Almost everyone, sooner or later, has been involved in a discussion in which emotions flowed uncontrolled. I don’t mean little flashes of anger, but a real “Emotional Flooding”of negative feelings which virtually overwhelm us and make us act in an irrational manner.
The typical scenario is: you’re in the middle of a misunderstanding, the other person says something, and suddenly it’s like you fell into a black hole. All that you perceive and emit is anger, fear, panic and frustration. When we experience these feelings our muscles tense, ready for action, and our mind works so fast we can’t follow it “consciously”.
The difference between emotional flooding and the emotions we experience every day is its magnitude. During an episode of emotional flood our rational mind is disconnected, our nervous system is saturated and our prefrontal cortex ceases to exercise its controlling function. At this point, our instinctive reactions may further worsen the situation, causing a cascade of anger.
How the emotional flooding is triggered?
Basically, what happens is that we react doing what we perceive in the other. In a discussion, especially when it’s overheating, it is normal to adopt an attitude of fight/flight. When a person feels attacked and perceives that the situation exceeds his/her limits or that is full of anger, occurs a physiological activation that generates the feeling of danger.
In this way, the brain perceives that there’s a level of stress we can’t handle and reacts like we were facing a real risk, increasing blood pressure, turning breathing more shallow and dilating the pupils, answers that encourage us to choose between two attitudes: attack our opponent or flee the situation.
The problem is that it’s very likely that our interlocutor react in the same way and, as a result, we both lose control. An emotional flood occurs where there’s no room for understanding, since empathy disappears right away, like each one is fighting for surviving.
What we can do to avoid such situations?
1. Make a commitment of peace with yourself. We usually go through life reacting to situations, but we can learn to develop our self-control and have more control on our lives. We can’t avoid feeling frustrated or angry, but we can stop this avalanche of emocions before being completely flooded. Make a commitment to yourself, commit to not lose patience, to think before speaking and walk away before causing harm if you can’t control anger.
2. Learn to spot signs of impending catastrophe. Once emotional hijacking occurs and our prefrontal cortex is disconnected, there’s little to do. However, if we know enough ourselves, we will know what the point of no return is. Thus, when we notice we began to get nervous or angry, we can take a break before the situation goes out of hand.

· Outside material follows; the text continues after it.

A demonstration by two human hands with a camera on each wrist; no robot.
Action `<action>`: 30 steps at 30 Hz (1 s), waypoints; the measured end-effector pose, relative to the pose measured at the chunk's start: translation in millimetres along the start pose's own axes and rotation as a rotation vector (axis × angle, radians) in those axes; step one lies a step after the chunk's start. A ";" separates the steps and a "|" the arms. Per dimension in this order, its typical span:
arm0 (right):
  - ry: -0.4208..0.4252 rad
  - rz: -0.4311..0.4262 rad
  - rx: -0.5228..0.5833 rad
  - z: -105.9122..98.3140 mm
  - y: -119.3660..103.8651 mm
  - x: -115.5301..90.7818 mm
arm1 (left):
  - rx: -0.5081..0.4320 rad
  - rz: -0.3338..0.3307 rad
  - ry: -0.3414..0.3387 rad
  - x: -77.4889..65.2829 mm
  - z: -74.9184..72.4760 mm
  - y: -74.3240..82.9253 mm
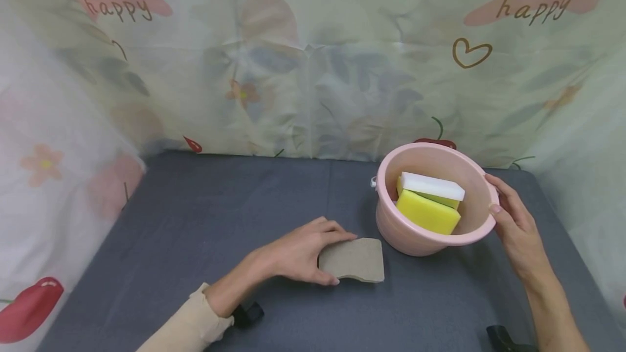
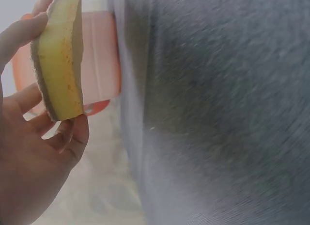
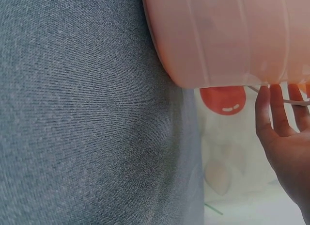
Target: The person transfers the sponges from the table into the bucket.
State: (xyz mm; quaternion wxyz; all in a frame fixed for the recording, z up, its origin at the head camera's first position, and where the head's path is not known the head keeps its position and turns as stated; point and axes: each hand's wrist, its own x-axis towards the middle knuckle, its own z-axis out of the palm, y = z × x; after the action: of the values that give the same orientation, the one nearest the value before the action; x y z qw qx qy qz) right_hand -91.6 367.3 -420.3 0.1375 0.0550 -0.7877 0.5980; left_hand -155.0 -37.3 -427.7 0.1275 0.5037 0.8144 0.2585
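Observation:
My left hand [image 1: 305, 251] holds a sponge [image 1: 354, 259] by its edges, thumb on one side and fingers on the other. Its upper face is grey-brown, and the left wrist view shows a yellow foam body [image 2: 60, 60], held off the table. Just right of it stands a pink bucket [image 1: 401, 230]. My right hand [image 1: 518, 232] grips the bucket's right rim; in the right wrist view its fingers touch the pink wall [image 3: 223, 36]. Inside the bucket lie a yellow sponge [image 1: 427, 213] and, behind it, a white-topped yellow one [image 1: 432, 184].
A dark grey cloth [image 1: 210, 205] covers the table. Patterned curtains [image 1: 313, 102] hang behind it and at both sides. Black straps show near the left wrist [image 1: 248, 315] and the right wrist [image 1: 501, 338].

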 end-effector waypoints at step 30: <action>0.006 -0.020 -0.033 0.2 -1.4 0.1 | -0.064 0.145 0.036 9.4 -57.0 24.7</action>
State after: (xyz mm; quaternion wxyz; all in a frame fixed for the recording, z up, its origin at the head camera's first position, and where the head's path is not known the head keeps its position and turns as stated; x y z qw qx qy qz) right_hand -91.4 366.7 -419.1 0.1464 0.0588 -0.7964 0.5838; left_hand -167.5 -36.7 -366.1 0.1100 0.5524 0.7693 0.3017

3. Press the pause button. When you’re ready to explode, it’s best you press the pause button. Forget the situation for a moment and focus on yourself. There’re different ways to regain control of ourselves, it’s only a matter of finding the most effective for you. For example, there’re people who solve this problem with deep breaths, others find it more useful counting to 10 or 20. Another alternative is using visualization, imagine for a moment that you’re in a quiete place where you feel at ease with yourself.
4. Become an observer. It’s a key point to put some distance between us and our thoughts and the emotional storm. Imagine you’re an outside observer on the scene. What would think of what is happening? What would be your attitude? How would you solve the situation? When you can establish an emotional distance you will recover control and find it easier to hit a solution.
5. Change the perspective on your partner. When we’re on the verge of an emotional flood, all we see of our interlocutor is its rigidity, anger, frustration … We are only able to see a negative picture, to which we react with anger. However, the person in front of us, which we know probably very well, is also a loving partner, a devoted mother or a solicitous child. It means taking a step back to see the picture in perspective, developing a more balanced view of that person.